The following three compilers are based on the LLVM infrastructure for code generation.

The Clang compiler is developed by the LLVM project. The project aims to produce a fully G++Collection-compliant compiler suite that can replace the G++Collection. We use LLVM 5.0.0, the most recent release of the LLVM infrastructure. For better performance, we instruct Clang to use the Polly loop optimizer and the native lld linker. We link against the LLVM provided OpenMP library libomp.so.

Zapcc made by Ceemple Software Ltd. is a replacement for Clang that aims to compile code much faster than Clang. Zapcc uses the LLVM 5.0.0 backend for optimization, code generation, and also for libraries such as libomp.so.
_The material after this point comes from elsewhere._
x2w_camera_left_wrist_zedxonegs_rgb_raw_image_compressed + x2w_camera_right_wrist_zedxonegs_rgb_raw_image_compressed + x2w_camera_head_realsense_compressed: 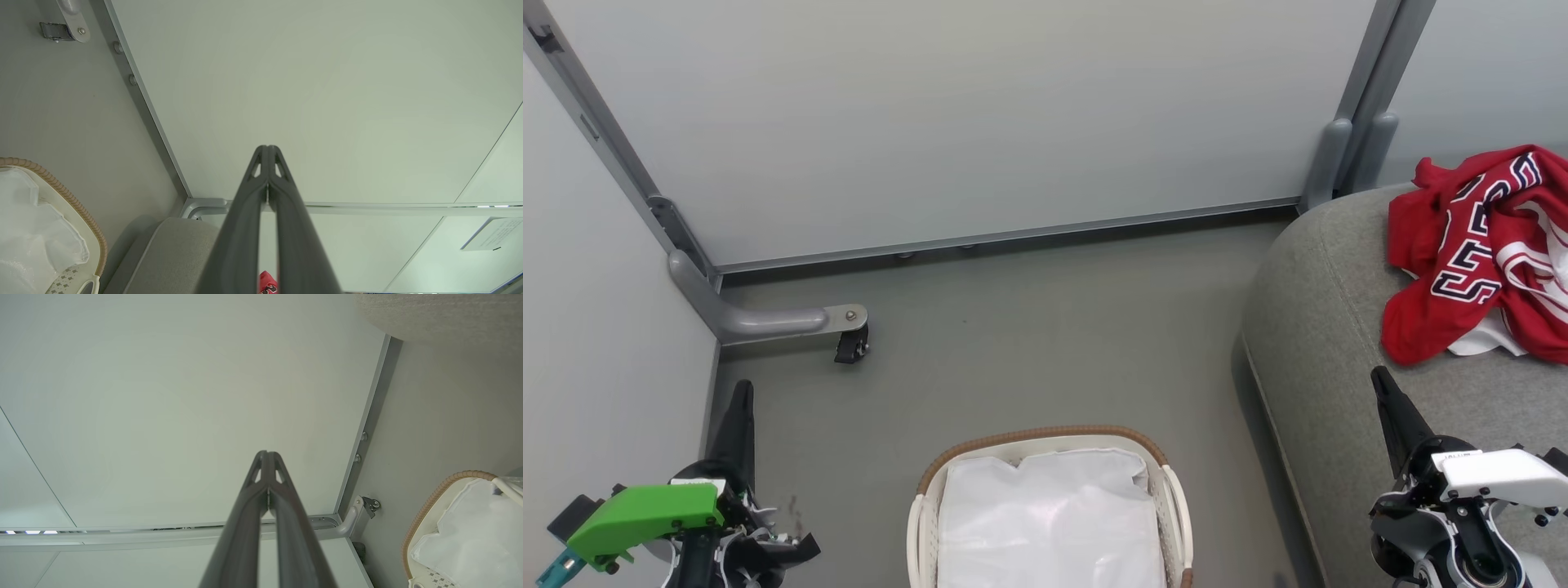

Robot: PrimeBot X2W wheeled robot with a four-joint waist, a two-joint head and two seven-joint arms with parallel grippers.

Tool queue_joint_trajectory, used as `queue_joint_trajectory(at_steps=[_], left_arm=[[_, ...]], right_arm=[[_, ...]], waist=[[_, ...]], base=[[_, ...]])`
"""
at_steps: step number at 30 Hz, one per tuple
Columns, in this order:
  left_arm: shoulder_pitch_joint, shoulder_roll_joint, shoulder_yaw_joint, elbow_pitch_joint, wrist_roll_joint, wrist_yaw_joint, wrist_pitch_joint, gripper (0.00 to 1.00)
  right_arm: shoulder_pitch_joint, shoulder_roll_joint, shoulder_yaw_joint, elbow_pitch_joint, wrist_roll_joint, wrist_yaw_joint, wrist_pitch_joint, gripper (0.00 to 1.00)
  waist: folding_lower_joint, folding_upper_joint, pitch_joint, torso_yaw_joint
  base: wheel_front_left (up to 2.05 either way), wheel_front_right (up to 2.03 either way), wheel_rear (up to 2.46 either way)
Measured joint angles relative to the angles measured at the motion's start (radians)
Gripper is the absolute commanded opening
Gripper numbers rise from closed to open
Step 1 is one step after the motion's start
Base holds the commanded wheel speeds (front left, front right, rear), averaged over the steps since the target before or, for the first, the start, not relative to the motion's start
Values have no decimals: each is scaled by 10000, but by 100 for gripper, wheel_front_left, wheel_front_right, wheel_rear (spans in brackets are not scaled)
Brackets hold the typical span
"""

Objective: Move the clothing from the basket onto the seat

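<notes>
The clothing (1478, 253) lies heaped on the seat (1339, 351), the basket (1045, 433) shows just its white liner (1049, 523), and the left gripper (741, 390) and right gripper (1380, 380) stand empty, fingers together, so the task appears complete.

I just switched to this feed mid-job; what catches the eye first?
The bright red clothing heaped on the grey seat at the head view's right edge stands out most. Below centre sits the basket, with a white liner in it. The left gripper and right gripper flank it, both shut and empty.
</notes>
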Motion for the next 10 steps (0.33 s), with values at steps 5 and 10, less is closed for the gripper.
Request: queue_joint_trajectory(at_steps=[5,10], left_arm=[[0,-6,10,4,2,0,6,0],[0,-13,21,4,12,0,10,0]], right_arm=[[0,0,0,0,0,0,0,0],[0,0,0,0,0,0,0,0]], waist=[[0,0,0,0],[0,0,0,0]], base=[[0,0,0],[0,0,0]])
AOCC is an AMD-tweaked version of the Clang 4.0.0 compiler optimized for the AMD Family 17h processors (‘Zen’ core). AMD enhancements include improved vectorization, high-level optimizer, whole program optimization, & code generation. The AMD compiler ships with its own versions of the LLVM libraries. For OpenMP support we link against the AMD provided libomp.so.
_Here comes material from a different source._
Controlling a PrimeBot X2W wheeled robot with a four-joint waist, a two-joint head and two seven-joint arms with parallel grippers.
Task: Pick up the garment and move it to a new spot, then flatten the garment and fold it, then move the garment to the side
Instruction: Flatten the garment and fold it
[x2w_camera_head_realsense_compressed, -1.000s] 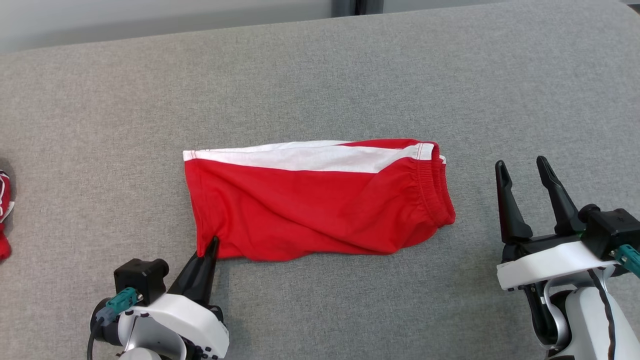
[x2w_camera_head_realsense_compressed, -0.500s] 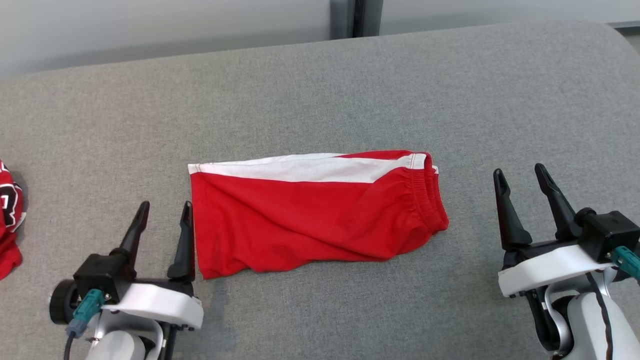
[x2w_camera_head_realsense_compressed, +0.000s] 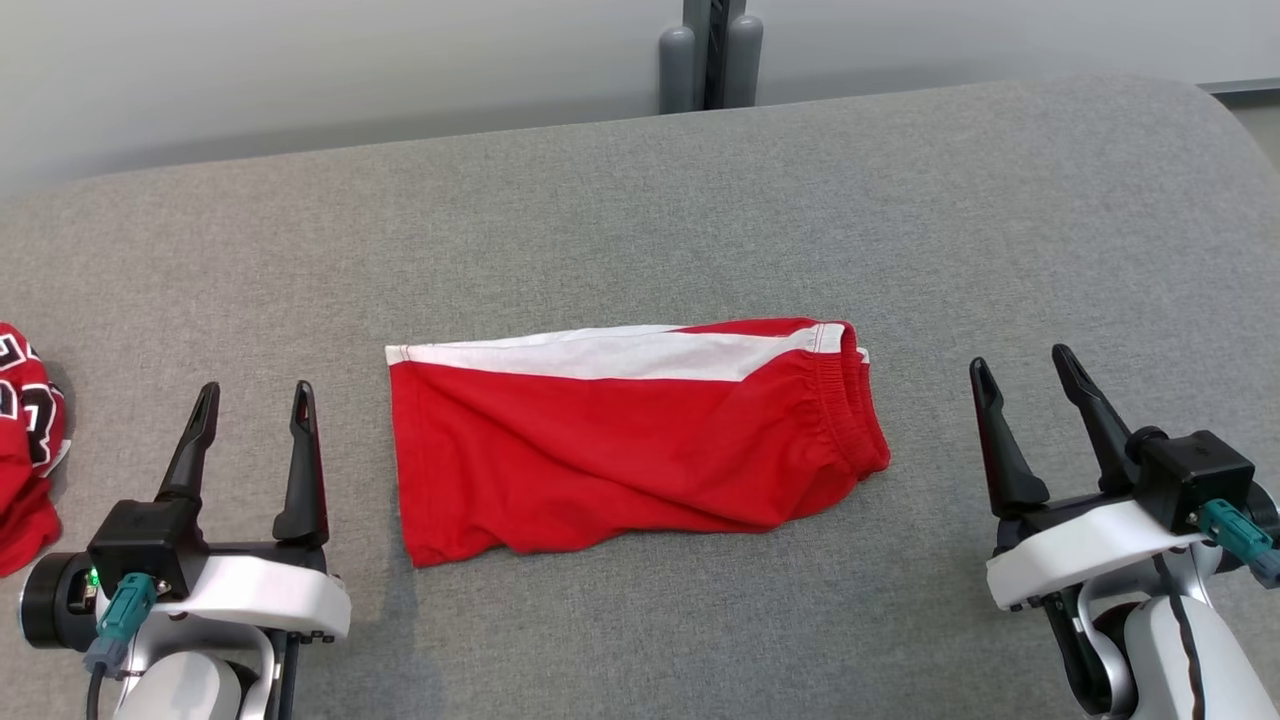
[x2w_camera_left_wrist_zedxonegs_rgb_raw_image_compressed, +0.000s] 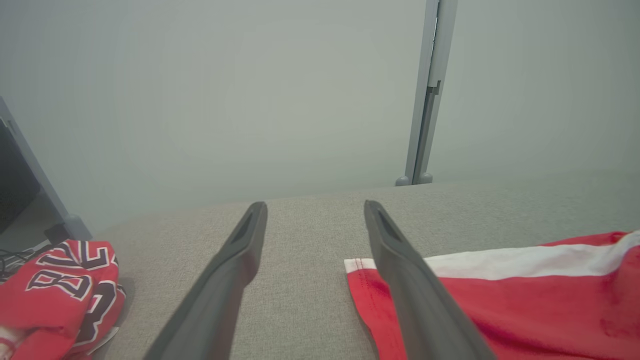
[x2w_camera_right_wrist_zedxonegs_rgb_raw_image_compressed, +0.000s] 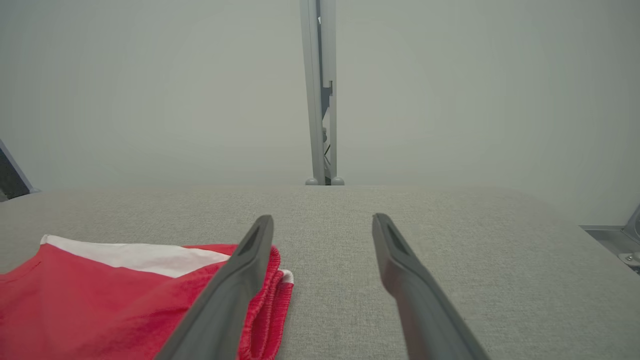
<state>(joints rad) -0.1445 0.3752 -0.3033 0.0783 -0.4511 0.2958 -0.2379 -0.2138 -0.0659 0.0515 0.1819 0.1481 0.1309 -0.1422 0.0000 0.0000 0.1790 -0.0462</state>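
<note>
Tabletop (x2w_camera_head_realsense_compressed: 640, 200) of grey cloth, pale wall (x2w_camera_head_realsense_compressed: 300, 80), folded red-white shorts (x2w_camera_head_realsense_compressed: 620, 450) between left gripper (x2w_camera_head_realsense_compressed: 255, 390) and right gripper (x2w_camera_head_realsense_compressed: 1020, 358), both agape, empty

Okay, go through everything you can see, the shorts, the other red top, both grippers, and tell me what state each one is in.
Red shorts: folded over, lying on the grey table, lightly wrinkled, not held.
Red jersey: crumpled in a heap at the table's left edge.
Left gripper: fingers open, empty, beside the shorts' leg end, apart from it.
Right gripper: fingers open, empty, apart from the waistband end.
</note>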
PGC++ is made by the Portland Group and features extensive support for the latest OpenACC 2.5 standard. PGC++ is available both as a free Community Edition (PGC++ 17.4) as well as a paid Professional Edition (PGC++ 17.9). At the time of writing, an LLVM-based beta edition with support for enables OpenMP 4.5 extensions is available for testing. The Portland Group is working to incorporate AVX-512 code generation abilities into PGC++. We show results obtained with the free Community Edition (PGC++ 17.4). PGC++ comes with its own set of libraries. For OpenMP support, we link against the PGI OpenMP library libpgmp.so

2.2. Target Architecture

The Intel Xeon Scalable processor family released in 2017 is based on the Skylake (SKL) microarchitecture, which succeeds the Broadwell (BDW) microarchitecture. The SKL microarchitecture introduces AVX-512 instructions, which feature twice the vector width and number of available vector registers as compared to AVX2 instructions available in the BDW microarchitecture. Properly written algorithms are capable of yielding 2x the performance on a SKL machine as compared to a BDW machine with a similar clock speed and core count.

All the tested compilers issue AVX-512 instructions except PGC++. AVX-512 support is under development for PGC++. Due to the lack of AVX-512 support, PGC++ performs substantially worse in some of the benchmarks than the other compilers.

2.3. Computational Kernels

To test the performance of compiled HPC code, we offer to the compilers three computational microkernels:

  1. A straightforward implementation of the pivotless LU decomposition with simple data structures and memory access pattern, and without any hand-tuning. Although this kernel can be optimized to the point at which it is compute bound, we test the un-optimized version of the kernel in order to determine how each compiler handles ‘naive’ source code with complex vectorization and threading patterns hidden within.
  2. A highly abstracted object-oriented implementation of a Jacobi solver for the Poisson problem on a square domain. This kernel tests how well the compilers can perform complex, cross-procedural code analysis to detect common parallel patterns (in this case, a 5-point stencil). This is a bandwidth-bound kernel, meaning that its performance is limited by the RAM bandwidth rather than by the floating-point arithmetic capabilities of the cores.
  3. A heavily-tuned implementation of structure function computation. We fully optimize this kernel to the point where it is compute-bound, i.e., limited by the arithmetic performance capabilities of the CPU. The purpose of this test is to see how efficient the resulting binary is when the source code is acutely aware of the underlying architecture.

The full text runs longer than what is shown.